List all the lines in these records that hold "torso".
*** Task input Section Begins ***
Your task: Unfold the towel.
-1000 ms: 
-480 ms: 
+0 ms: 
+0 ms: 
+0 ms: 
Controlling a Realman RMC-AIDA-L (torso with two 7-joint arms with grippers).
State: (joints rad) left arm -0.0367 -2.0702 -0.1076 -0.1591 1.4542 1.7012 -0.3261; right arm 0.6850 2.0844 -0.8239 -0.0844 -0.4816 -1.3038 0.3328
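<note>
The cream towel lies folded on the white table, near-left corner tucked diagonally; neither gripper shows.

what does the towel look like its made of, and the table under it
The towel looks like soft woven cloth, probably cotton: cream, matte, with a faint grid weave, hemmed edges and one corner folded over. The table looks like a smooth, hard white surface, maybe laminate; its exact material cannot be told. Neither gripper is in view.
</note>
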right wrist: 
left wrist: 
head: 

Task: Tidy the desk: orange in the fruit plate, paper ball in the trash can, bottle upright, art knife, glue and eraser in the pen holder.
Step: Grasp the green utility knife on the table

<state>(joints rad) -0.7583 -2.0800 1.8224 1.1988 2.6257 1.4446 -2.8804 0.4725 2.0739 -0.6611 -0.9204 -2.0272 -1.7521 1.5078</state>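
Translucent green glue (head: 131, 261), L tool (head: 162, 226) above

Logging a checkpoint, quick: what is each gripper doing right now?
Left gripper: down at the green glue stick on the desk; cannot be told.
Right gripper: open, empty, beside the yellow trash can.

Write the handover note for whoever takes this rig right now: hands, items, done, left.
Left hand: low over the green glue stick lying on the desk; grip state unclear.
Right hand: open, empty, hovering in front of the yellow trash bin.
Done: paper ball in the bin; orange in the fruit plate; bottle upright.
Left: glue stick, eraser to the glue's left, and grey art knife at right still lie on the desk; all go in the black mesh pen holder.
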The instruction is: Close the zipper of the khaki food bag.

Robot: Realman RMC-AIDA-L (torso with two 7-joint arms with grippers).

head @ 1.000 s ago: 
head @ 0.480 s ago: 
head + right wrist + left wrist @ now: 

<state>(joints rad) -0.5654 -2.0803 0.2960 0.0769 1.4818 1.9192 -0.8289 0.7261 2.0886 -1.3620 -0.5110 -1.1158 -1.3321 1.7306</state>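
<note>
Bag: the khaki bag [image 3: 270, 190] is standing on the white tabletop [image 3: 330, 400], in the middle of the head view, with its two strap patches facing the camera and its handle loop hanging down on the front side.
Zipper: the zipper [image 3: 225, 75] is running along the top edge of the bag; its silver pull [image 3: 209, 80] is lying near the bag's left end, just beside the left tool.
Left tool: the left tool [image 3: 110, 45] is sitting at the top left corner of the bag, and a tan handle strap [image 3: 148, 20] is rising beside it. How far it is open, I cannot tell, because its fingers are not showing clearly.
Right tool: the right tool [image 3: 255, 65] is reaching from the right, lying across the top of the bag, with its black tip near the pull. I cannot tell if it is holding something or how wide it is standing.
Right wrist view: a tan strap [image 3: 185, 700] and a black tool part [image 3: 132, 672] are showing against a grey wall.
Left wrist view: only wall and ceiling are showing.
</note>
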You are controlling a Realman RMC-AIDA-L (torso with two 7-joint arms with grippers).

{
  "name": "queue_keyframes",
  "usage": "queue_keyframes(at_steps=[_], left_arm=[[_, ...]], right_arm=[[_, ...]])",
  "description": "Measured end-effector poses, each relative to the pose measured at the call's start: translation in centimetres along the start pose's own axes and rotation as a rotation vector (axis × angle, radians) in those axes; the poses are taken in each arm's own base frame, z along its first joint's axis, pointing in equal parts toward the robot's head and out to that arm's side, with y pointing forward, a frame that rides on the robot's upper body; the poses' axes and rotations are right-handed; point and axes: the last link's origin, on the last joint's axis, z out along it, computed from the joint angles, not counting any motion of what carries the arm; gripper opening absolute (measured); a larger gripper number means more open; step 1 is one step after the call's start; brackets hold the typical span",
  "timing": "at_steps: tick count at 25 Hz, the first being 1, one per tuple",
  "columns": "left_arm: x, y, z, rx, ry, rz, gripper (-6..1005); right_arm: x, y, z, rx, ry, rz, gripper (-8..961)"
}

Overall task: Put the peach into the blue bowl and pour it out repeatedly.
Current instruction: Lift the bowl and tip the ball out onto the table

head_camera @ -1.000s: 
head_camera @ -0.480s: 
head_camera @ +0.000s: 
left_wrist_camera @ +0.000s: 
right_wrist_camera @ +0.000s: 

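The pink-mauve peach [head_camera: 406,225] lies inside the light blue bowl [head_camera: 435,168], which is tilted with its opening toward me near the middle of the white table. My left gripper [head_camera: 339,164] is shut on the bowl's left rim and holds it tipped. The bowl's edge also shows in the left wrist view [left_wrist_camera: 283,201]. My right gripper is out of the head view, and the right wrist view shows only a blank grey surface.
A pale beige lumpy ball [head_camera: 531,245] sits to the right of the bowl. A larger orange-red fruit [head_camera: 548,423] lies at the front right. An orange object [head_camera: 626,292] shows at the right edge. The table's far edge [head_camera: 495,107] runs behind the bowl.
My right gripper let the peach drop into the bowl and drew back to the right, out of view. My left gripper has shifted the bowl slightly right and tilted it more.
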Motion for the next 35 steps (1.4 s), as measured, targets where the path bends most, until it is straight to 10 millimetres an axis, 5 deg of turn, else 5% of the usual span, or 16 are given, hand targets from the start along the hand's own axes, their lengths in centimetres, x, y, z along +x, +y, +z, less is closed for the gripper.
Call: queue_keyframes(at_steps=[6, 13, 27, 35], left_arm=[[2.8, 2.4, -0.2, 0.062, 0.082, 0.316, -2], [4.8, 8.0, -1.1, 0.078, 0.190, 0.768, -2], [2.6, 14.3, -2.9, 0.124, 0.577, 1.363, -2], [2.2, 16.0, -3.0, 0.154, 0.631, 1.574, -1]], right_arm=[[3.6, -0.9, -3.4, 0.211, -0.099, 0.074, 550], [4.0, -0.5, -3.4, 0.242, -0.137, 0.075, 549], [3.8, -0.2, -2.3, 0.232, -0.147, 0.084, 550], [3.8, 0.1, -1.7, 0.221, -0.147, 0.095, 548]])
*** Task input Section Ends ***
Answer section =>
Controlling a Realman RMC-AIDA-L (torso with two 7-joint arms with grippers).
Robot: Realman RMC-AIDA-L (torso with two 7-joint arms with grippers).
You are controlling a Realman RMC-AIDA-L (torso with two 7-joint arms with grippers).

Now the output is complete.